Comment: I saw in today’s paper that Lena Ag, the Secretary General of Kvinna till Kvinna, asks if I met with women’s organisations in Ukraine. The answer is yes, that was the first thing we did. I met with La Strada – a Ukrainian civil society organisation working on women’s issues.
During my travels abroad I will always ask to meet with civil society organisations before I meet with representatives from the government. I will do so since I know that it will give me different and important perspectives. In Ukraine I also discussed the Convention on preventing and combating violence against women and domestic violence (the Istanbul Convention) with the Prime Minister, and during our press conference he actually promised to ratify it.
I have also declared that our foreign policy will be solidly based in civil society, and being here this morning is one example.

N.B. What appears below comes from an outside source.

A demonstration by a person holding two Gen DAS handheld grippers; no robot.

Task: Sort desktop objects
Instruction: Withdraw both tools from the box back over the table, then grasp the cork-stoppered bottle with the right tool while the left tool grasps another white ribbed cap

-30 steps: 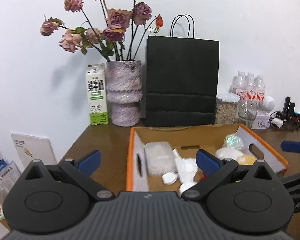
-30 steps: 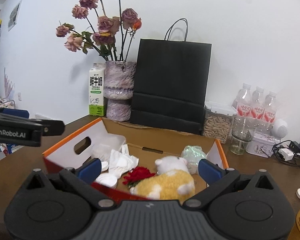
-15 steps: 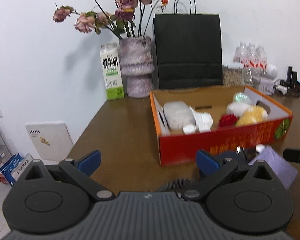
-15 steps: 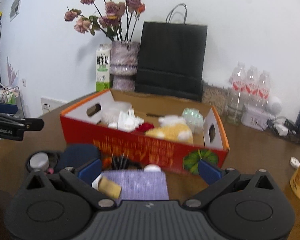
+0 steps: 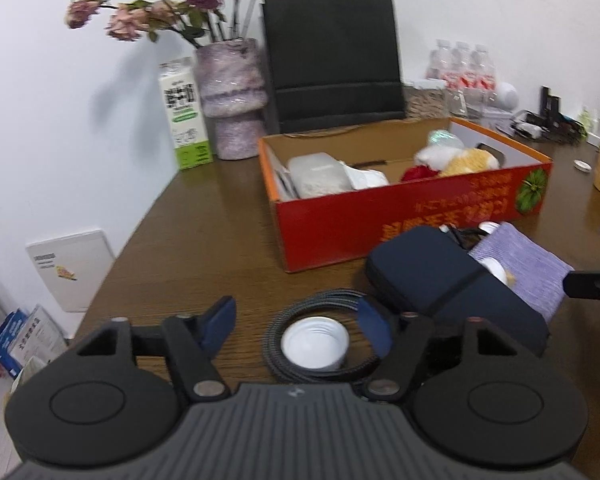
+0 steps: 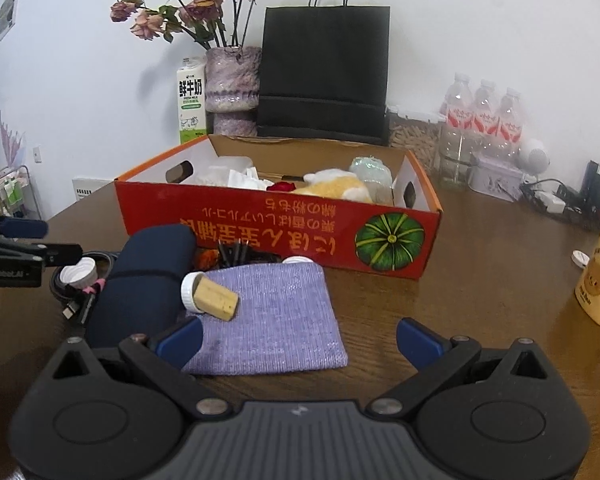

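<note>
Left hand-held gripper (image 5: 296, 326) closing w/ white cap (image 5: 315, 347) + coiled cable (image 5: 278, 346) between pads, untouched; right hand-held gripper (image 6: 298, 338) wide over purple cloth (image 6: 278, 316)

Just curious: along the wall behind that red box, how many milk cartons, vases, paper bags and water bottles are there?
Milk carton: 1
Vase: 1
Black paper bag: 1
Water bottles: 3
Total: 6

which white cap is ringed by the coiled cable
The white cap right ahead of the closing left hand-held gripper, ringed by the coiled cable; the others lie by the box.
</note>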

d. “Diplomatic dialogue: Kvinna till Kvinna also urge me to underline the importance of organisational freedom and femdefenders’ living conditions in the diplomatic dialogue with countries such as Afghanistan, Egypt, DR Congo and Russia.”

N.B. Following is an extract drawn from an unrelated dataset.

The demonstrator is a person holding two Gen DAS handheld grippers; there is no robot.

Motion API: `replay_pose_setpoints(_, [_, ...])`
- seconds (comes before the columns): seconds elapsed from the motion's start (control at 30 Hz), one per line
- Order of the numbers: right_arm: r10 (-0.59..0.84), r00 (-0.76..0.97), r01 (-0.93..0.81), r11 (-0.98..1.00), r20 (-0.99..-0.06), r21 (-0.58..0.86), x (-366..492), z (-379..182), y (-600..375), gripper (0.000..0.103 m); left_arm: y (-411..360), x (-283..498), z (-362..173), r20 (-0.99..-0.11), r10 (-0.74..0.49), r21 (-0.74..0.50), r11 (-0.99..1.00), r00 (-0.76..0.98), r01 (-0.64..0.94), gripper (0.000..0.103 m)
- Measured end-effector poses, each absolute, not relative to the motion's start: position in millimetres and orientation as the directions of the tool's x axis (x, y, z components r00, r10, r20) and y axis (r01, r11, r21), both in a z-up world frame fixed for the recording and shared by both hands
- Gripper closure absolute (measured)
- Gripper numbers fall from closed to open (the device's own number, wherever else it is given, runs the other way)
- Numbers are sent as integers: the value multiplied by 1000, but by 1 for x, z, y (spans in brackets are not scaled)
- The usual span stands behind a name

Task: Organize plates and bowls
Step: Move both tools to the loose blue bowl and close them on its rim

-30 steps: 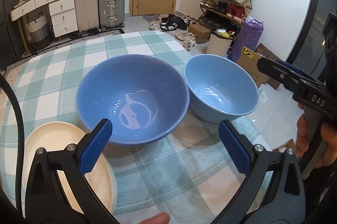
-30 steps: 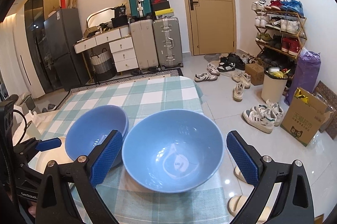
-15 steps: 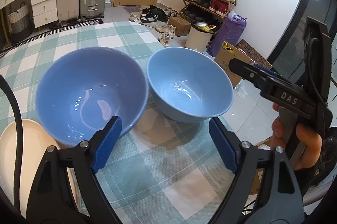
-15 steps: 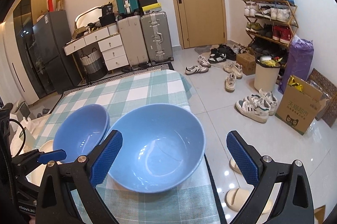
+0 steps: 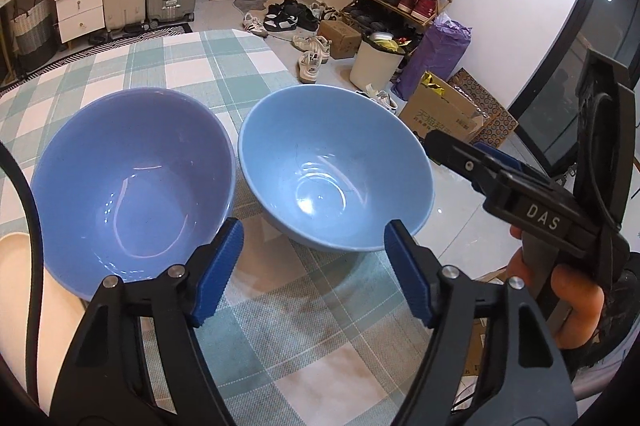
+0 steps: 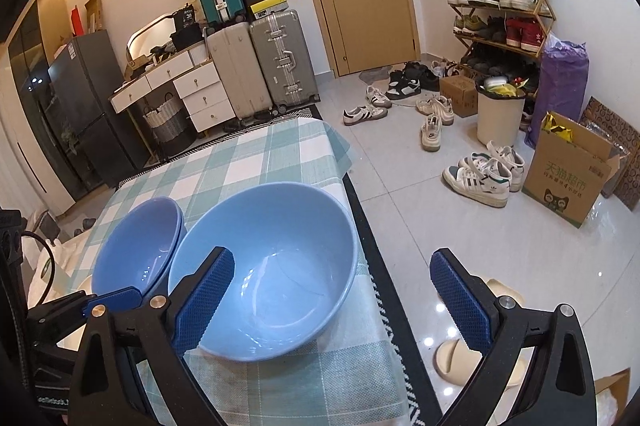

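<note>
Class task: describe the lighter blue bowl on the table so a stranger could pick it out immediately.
Start at the checked tablecloth, then go to its edge nearest the shoe rack. Two blue bowls sit there side by side; yours is the paler bowl, not the darker bowl.

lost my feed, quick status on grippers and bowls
Left gripper jaws closing, nothing between them. Right gripper open, empty. Both blue bowls side by side on the table. Nothing in the way.

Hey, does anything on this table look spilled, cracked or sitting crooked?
Nothing spilled or broken. Both blue bowls stand upright and empty on the checked tablecloth. One caution: the lighter bowl sits close to the table's right edge, above the floor.
</note>
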State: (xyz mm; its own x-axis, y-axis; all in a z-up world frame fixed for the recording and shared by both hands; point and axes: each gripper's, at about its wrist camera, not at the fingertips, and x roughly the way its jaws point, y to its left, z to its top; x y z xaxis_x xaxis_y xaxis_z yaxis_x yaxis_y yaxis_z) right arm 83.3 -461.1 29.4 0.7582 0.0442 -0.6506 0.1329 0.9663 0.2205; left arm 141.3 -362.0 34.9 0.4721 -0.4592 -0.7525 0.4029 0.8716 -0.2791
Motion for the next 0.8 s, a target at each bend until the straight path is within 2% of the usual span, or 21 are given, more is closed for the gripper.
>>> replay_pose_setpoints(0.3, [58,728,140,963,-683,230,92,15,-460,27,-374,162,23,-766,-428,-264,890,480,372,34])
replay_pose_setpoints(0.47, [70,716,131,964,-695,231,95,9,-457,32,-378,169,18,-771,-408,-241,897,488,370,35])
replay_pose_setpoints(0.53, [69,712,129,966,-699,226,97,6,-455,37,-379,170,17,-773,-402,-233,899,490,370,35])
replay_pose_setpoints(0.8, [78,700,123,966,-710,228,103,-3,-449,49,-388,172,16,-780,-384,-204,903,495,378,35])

Comment: My answer is yes. To stand up for women’s rights will always be part of Swedish foreign policy. This is exactly what we use diplomacy for.

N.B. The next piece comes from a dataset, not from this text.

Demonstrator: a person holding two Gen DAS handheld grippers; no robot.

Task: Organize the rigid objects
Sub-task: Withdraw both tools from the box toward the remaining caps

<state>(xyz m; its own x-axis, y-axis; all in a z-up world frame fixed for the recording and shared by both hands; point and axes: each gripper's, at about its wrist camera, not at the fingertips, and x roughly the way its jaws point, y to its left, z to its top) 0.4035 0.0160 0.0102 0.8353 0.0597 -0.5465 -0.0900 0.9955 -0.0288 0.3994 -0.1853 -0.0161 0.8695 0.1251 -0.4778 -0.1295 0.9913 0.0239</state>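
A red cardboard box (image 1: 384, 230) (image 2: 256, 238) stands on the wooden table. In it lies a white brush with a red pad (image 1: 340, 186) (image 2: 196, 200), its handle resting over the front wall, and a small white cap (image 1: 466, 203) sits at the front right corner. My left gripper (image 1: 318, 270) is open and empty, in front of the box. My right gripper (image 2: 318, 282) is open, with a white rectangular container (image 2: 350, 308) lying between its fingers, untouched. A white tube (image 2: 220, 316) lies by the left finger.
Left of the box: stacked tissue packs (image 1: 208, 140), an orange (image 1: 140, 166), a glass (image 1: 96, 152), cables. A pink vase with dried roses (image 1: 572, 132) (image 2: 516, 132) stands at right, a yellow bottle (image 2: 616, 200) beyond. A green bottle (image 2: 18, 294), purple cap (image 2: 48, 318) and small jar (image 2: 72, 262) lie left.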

e. “Knowledge and awareness: Sweden’s diplomatic corps should work strategically on these matters and also undergo training so they have the right skills regarding these issues, and a specific manual should be developed, like the Norwegian Action plan for human rights defenders.”
Comment: We already have a fantastic diplomatic corps, but I am willing to look into how awareness can be improved. I will definitely read the Norwegian Action Plan. We always feel a bit triggered when the Norwegians are moving ahead of us.
f. “Update EU guidelines: The EU Guidelines on Human Rights Defenders turns 10 this year. Kvinna to Kvinna suggest that Sweden should invite the EU Special Representative for Human Rights, Stavros Lambrinidis. The purpose would be to update the guidelines with a gender perspective in accordance with UN General Assembly resolution “Protecting Women Human Rights”.
Comment: I cannot make such a promise here, but the idea to invite Stavros Lambrinidis need to update the guidelines is noted. And in such a discussion I am sure that Asma Jahangir, who is here with us today, would have valuable comments.
* * *
In addition, Kvinna till Kvinna have two proposals that I will need to reflect on further.
One is about security and the need for legislation to be reviewed and adapted to the new times we live in. As I mentioned earlier, much of the threats and violence against femdefenders today take place over the internet.
The second proposal regards the establishment of a system that could provide femdefenders with temporary visas and temporary residence permits. In addition, Kvinna till Kvinna propose that the Government should give the Migration Board the task of developing administrators’ expertise. The focus should be on sexual violence and trafficking, but also the specific threat against women’s rights defenders.
Again, I have noted the ideas and I look forward to discussing them further, both with you and with my colleagues in the Government.
* * *
I started by saying that November might be dark in Sweden, and that we need to give each other hope. One person who can inspire us all is the Swedish feminist and author Elin Wägner. She once made a very accurate comparison that is also very fitting on a November morning. She compared values and ideals to old-fashion bicycle lights: They don’t light up until you pedal forwards.
I will remember Wägner’s words when I move forward in order to implement a feminist foreign policy. In all my work as a foreign minister, our policies must be built on the idea of gender equality. It’s about having a foreign policy for 100 per cent of the world’s population. It’s about never accepting a world in which violence against women is the number one cause of death and disability among women.
So let’s listen to Elin Wägner. November might be dark in Sweden, and developments in many parts of the world are worrying. Therefore we have to move on. Let us listen to our values and strive forward together.
In that way, millions of lights will light up the world.